Microfluidic devices provide increased access to precisely controlled environments, wherein animals, such as the nematode C. elegans, can be experimentally manipulated1. These studies include behavioral assays, calcium imaging studies, or even screenings for specific phenotypes, resulting in more exact measurements of experimental outcomes1,2,3,4,5,6. Microfluidics provide small-scale liquid conditions through which detailed experiments can be run while utilizing minimal amounts of reagents. There is a constant production of new microfluidic device designs, and the use of each varies, from arenas that allow for the natural sinusoidal motion of C. elegans in behavioral assays and neural imaging studies, to trap devices used in neural imaging and olfactory studies, to devices that allow for high-throughput phenotypic analysis in genetic screens4,5,6,7. Following the fabrication of a master mold, microfluidic devices are inexpensive to construct—given the reusability of the master—and easy to use, allowing for rapid data generation via high-throughput studies. The fabrication of devices using polymers such as polydimethylsiloxane (PDMS) allows for the creation of new devices within hours.

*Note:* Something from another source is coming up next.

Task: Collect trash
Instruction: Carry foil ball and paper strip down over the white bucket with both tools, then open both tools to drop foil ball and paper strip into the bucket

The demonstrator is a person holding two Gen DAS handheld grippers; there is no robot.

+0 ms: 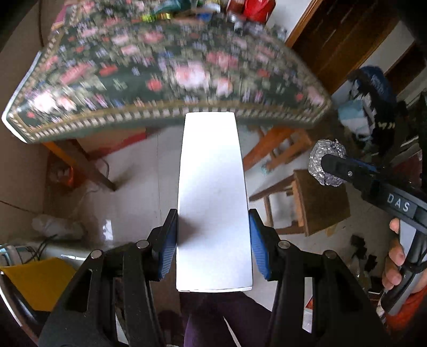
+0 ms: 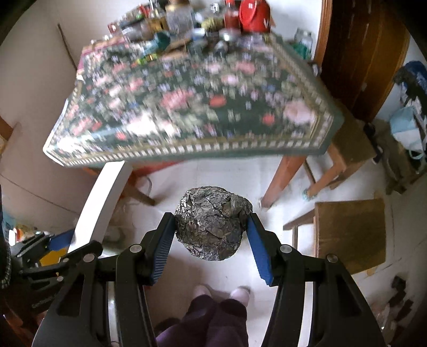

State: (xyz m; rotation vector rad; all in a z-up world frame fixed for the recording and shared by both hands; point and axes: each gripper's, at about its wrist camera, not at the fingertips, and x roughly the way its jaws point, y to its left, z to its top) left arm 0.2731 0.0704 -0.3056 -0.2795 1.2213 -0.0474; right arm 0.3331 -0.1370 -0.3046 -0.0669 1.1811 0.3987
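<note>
My left gripper (image 1: 213,240) is shut on a long white box (image 1: 213,192), held lengthwise and pointing away over the floor. In the right wrist view the same white box (image 2: 104,197) shows at the left, with the left gripper (image 2: 57,241) on it. My right gripper (image 2: 210,240) is shut on a crumpled ball of aluminium foil (image 2: 210,224), its blue pads (image 2: 162,248) pressing both sides. The foil ball (image 1: 327,162) also appears at the right of the left wrist view, clamped in the right gripper (image 1: 333,166), which a hand (image 1: 395,256) carries. Both grippers point steeply down.
A table with a flowered cloth (image 2: 186,106) stands ahead, with jars and red containers (image 2: 253,16) at its far end. Wooden stools (image 2: 349,235) stand at the right. A yellow-lined bin (image 1: 37,283) is at lower left. The person's legs and slippers (image 2: 221,299) are below.
</note>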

Calcium imaging studies use genetically encoded calcium indicators (GECIs) expressed in target cells to measure the neural dynamics of those cells in real time8,9,10,11. The transparent nature of C. elegans allows for the recording of the fluorescent levels of these proteins in live animals. Traditionally, GECIs rely on the green fluorescent protein (GFP)-based sensor GFP-Calmodulin-M13 Peptide (GCaMP), although more recent studies have adapted these sensors to allow for better signal-to-noise ratios and red-shifted excitation profiles. Following the development of GCaMP3, proteins with these specifications have varied, including sensors such as GCaMP6s and GCaMP6f (slow and fast fluorescence off-rates, respectively), as well as RFP-Calmodulin-M13 Peptide (RCaMP), which has a red-shifted activation profile. The combination of these GECIs with C. elegans cell-specific gene promoter sequences can target cells of interest, particularly sensory neurons12,13,14,15,16.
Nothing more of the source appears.